Give the data below again exactly, and drop each picture from it.
====== Supplied data ======
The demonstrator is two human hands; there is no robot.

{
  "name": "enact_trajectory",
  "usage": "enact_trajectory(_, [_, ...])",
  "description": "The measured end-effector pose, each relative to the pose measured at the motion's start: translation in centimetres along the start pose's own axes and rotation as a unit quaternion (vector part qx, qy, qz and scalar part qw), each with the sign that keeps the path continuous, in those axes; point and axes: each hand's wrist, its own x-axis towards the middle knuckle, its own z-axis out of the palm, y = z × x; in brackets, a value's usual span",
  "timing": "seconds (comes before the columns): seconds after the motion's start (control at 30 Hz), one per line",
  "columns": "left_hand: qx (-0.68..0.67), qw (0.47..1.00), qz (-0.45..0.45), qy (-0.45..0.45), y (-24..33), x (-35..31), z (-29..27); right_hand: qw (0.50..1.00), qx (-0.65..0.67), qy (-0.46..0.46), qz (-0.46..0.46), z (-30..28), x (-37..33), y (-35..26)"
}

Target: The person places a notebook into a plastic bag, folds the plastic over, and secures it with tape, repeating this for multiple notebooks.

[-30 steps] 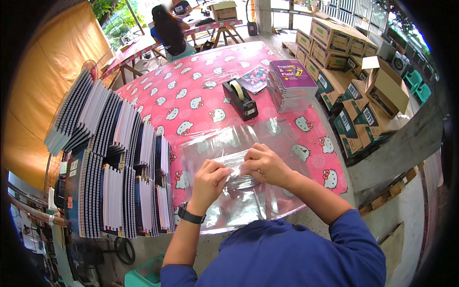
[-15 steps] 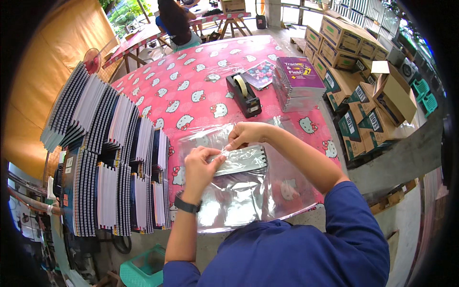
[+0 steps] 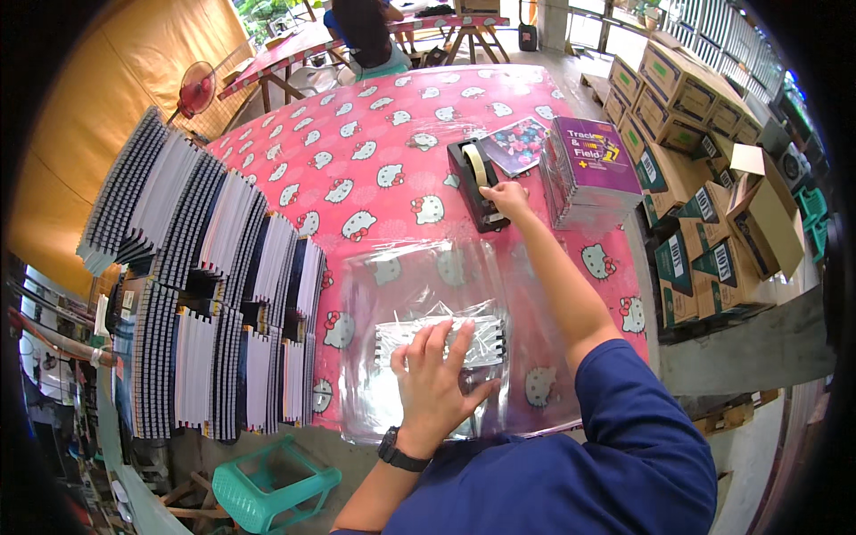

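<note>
My left hand point(image 3: 435, 374) lies with fingers spread on a small bundle point(image 3: 486, 343) with dark notched ends, which looks wrapped in crinkled clear plastic. Under the bundle a wide clear plastic sheet point(image 3: 383, 276) is spread over the table. Out to the front right, my right hand point(image 3: 506, 200) is closed in a pinch at the clear tape point(image 3: 475, 166) on the black tape dispenser point(image 3: 488, 217). Just beyond the dispenser is a flat flowered booklet point(image 3: 514, 146).
Purple-covered spiral notebooks point(image 3: 593, 160) are stacked at the right. Tall stacks of spiral-bound books point(image 3: 196, 366) line the left side. Cardboard boxes point(image 3: 682, 94) are piled right of the pink table point(image 3: 357, 183). A green stool point(image 3: 254, 486) stands below; a person point(image 3: 366, 36) sits far ahead.
My right hand has left the bundle and reached forward to the tape dispenser. My left hand has opened from a pinch and now rests flat on the bundle. The view has shifted.
</note>
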Motion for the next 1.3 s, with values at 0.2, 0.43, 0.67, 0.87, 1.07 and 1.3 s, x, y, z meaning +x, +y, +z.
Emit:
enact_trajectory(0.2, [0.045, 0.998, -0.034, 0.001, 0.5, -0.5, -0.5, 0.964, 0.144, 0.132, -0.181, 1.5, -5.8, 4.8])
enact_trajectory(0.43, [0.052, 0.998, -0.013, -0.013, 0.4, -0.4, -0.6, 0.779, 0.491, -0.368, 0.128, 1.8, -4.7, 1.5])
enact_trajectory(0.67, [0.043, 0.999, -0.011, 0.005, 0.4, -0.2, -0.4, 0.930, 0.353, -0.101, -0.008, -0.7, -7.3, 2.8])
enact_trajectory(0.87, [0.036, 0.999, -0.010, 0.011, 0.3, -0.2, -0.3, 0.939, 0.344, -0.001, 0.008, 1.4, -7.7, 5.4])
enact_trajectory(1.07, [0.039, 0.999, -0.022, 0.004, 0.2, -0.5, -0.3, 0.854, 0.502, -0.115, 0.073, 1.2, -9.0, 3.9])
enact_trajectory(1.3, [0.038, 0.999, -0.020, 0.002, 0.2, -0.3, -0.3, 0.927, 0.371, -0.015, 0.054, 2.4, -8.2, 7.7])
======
(Answer to the exercise)
The demonstrator is two human hands; there is no robot.

{
  "name": "enact_trajectory",
  "usage": "enact_trajectory(_, [_, ...])",
  "description": "The measured end-effector pose, each relative to the pose measured at the motion's start: translation in centimetres along the start pose's own axes and rotation as a unit quaternion (vector part qx, qy, qz and scalar part qw), each with the sign that keeps the path continuous, in those axes; point and axes: each hand's wrist, its own x-axis towards the middle knuckle, its own z-axis out of the palm, y = z × x; in brackets, a value's usual span",
  "timing": "seconds (comes before the columns): seconds after the motion's start (control at 30 Hz), one per line",
  "columns": "left_hand: qx (-0.68..0.67), qw (0.47..1.00), qz (-0.45..0.45), qy (-0.45..0.45), y (-24..33), x (-35..31), z (-29..27); right_hand: qw (0.50..1.00), qx (-0.65..0.67), qy (-0.46..0.46), qz (-0.46..0.46), z (-30..28), x (-37..33), y (-35..26)"
}

Target: The person places a notebook into a plastic bag, folds the plastic over, and secures it with tape, repeating this for multiple notebooks.

[-30 steps] 
[-15 steps] 
[+0 steps] 

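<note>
My left hand point(image 3: 435, 374) lies with fingers spread on a small bundle point(image 3: 486, 343) with dark notched ends, which looks wrapped in crinkled clear plastic. Under the bundle a wide clear plastic sheet point(image 3: 383, 276) is spread over the table. Out to the front right, my right hand point(image 3: 506, 200) is closed in a pinch at the clear tape point(image 3: 475, 166) on the black tape dispenser point(image 3: 488, 217). Just beyond the dispenser is a flat flowered booklet point(image 3: 514, 146).
Purple-covered spiral notebooks point(image 3: 593, 160) are stacked at the right. Tall stacks of spiral-bound books point(image 3: 196, 366) line the left side. Cardboard boxes point(image 3: 682, 94) are piled right of the pink table point(image 3: 357, 183). A green stool point(image 3: 254, 486) stands below; a person point(image 3: 366, 36) sits far ahead.
My right hand has left the bundle and reached forward to the tape dispenser. My left hand has opened from a pinch and now rests flat on the bundle. The view has shifted.
</note>
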Motion for the next 1.3 s, with values at 0.2, 0.43, 0.67, 0.87, 1.07 and 1.3 s, x, y, z meaning +x, +y, +z.
Emit:
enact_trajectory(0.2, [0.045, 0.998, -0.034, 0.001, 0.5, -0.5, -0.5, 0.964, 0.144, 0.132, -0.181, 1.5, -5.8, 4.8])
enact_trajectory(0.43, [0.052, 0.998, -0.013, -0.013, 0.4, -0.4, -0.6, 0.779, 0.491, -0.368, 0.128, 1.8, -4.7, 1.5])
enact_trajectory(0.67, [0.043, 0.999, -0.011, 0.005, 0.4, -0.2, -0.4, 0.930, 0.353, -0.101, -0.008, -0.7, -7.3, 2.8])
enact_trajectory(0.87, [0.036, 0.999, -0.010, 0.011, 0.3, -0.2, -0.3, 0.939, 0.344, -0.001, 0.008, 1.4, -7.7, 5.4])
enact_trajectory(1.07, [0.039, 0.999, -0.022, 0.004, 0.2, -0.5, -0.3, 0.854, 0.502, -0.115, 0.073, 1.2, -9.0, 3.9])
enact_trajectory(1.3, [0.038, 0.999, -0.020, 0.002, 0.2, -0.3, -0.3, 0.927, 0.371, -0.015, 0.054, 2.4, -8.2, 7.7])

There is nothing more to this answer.